REPUBLIKA.CO.ID, JAKARTA -- Pengamat politik, AS Hikam menilai jika DPR tetap memaksakan hak angket terhadap KPK, hal tersebut hanya akan menambah rusaknya martabat DPR di mata rakyat Indonesia. Meski hak angket adalah hak dan sah dilakukan DPR, namun hal tersebut dianggap tidak sesuai dengan keperluan dan tidak efektif.
"Bagi saya hak angket tersebut memang hak DPR yang sah, tapi jika dipaksakan digelar hanya akan menambah hancurnya martabat DPR di mata rakyat Indonesia, dan rakyat pastinya akan memperkuat dukungan terhadap KPK," katanya saat dihubungi Republika.co.id, Jumat (21/4).

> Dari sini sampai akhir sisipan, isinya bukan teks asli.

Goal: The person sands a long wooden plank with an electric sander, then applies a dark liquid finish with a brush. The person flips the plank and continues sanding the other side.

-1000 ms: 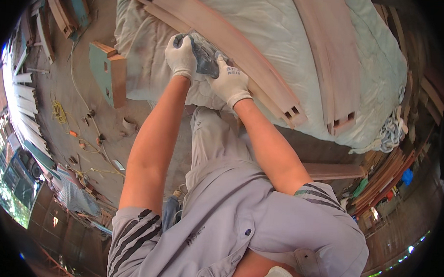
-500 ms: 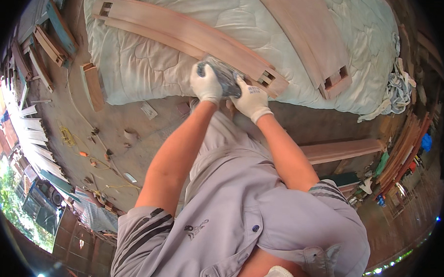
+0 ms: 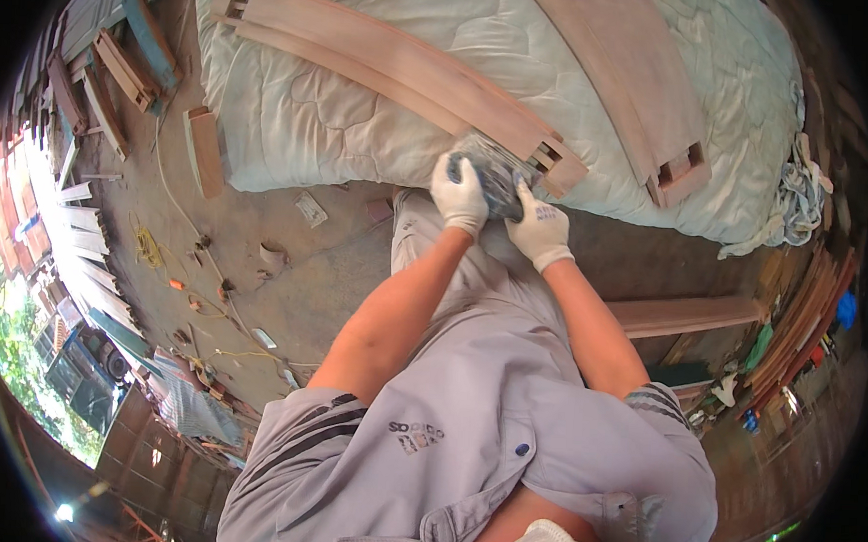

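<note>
Both of my gloved hands grip a dark, blurred hand-held tool [image 3: 499,185] that looks like a sander. My left hand [image 3: 459,193], in a white glove, wraps its left end. Around the right end closes my right hand [image 3: 540,224], also in a white glove. The tool sits against the near edge of a curved wooden board [image 3: 395,61], close to the board's slotted right end. That board lies on a pale quilted pad [image 3: 314,145]. A second, wider curved board [image 3: 621,81] rests on the pad to the right.
Wood pieces [image 3: 204,150] lie left of the pad. Cords [image 3: 147,249] run across the floor at left. A reddish plank [image 3: 689,316] lies at right, near stacked long boards [image 3: 804,326]. Crumpled white cloth [image 3: 798,205] hangs at the pad's right corner.
Both hands and the sander have moved right along the board's near edge, closer to its slotted end. The whole view has also shifted slightly. My grip looks the same.
</note>
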Demonstrator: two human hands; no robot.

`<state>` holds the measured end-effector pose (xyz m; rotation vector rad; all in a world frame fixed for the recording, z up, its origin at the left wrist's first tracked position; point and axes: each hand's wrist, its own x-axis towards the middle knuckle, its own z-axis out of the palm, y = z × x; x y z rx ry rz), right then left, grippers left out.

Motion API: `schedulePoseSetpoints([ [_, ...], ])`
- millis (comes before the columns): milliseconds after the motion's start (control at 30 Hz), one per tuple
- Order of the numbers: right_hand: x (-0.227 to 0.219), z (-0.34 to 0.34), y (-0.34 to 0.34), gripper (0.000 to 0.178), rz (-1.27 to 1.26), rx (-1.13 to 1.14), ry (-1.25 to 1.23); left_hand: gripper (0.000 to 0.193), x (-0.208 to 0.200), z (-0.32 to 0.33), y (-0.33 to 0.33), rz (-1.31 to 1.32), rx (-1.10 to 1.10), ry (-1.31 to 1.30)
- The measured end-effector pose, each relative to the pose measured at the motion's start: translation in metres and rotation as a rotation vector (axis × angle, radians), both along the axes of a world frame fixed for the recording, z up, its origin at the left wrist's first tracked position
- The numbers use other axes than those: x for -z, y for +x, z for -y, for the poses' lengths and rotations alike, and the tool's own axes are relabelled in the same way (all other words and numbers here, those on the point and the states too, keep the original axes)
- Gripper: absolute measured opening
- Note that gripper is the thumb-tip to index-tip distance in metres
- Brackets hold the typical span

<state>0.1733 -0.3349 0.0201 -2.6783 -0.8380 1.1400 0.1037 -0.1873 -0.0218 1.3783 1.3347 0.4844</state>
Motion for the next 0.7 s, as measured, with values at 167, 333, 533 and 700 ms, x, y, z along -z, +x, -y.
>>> schedulePoseSetpoints([
  [167, -0.001, -0.081, 0.002, 0.082, -0.054, -0.053, 0.066, 0.016, 0.017, -0.088, -0.012, 0.127, -0.037, 0.046],
  [333, -0.01, -0.125, 0.005, 0.087, -0.129, -0.034, 0.048, 0.015, 0.018, -0.141, -0.014, 0.174, -0.104, -0.038],
  [533, -0.011, -0.037, -0.001, 0.09, -0.092, -0.043, 0.01, 0.022, 0.01, -0.039, -0.025, -0.052, 0.064, 0.121],
  [700, -0.008, 0.03, 0.0, 0.083, -0.001, -0.094, -0.015, 0.03, 0.018, 0.037, -0.038, -0.149, 0.047, -0.013],
])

Sebelumnya, komisi III DPR RI berencana untuk menggulirkan hak angket dan membentuk pansuis angket untuk mendesak KPK membuka rekaman BAP tersangka pemberi keterangan palsu KTP-el Miryam S. Haryani.
Adapun fraksi yang menyatakan setuju digulirkannya hak angket adalah, Golkar, Gerindra, Demokrat, PDIP, NasDem , dan PPP. Sedangkan, fraksi lain seperti Hanura, PAN dan PKS masi akan berkonsultasi dengan pimpinan fraksi, dan PKB hingga kini belum ada sikap resmi.
Menggulirkan hak angket dalam persoalan KTP-el, menurut Hikam, DPR akan terkesan sedang mencari-cari jalan untuk mengganggu manver politik dan upaya mengamandemen UU KPK. Bahkan, lanjut Hikam, beberapa kali muncul statement untuk membubarkan lembaga antirasuah yang didukung dan dipercayai rakyat.
"Nah saya semakin yakin, hak angket DPR itu akan memperkuat dukungan terhadap KPK dan menambah hancurnya DPR di mata rakyat, apalagi karena pada kasus KTP-el yang diperiksa oleh KPK adalah oknum-oknum politisi DPR," jelasnya.
Hikam mengatakan, DPR bisa saja memanggil KPK dalam Rapar Dengar Pendapat (RDP) dan meminta penjelasan mengenai proses penanganan kasus KTP-el. Tetapi, rakyat juga berhak menilai apa yang dilakukan DPR dalam RDP, karena forum tersebut digelar secara terbuka.
"Jika seperti demikian, maka akan lebih fair," tegas Hikam.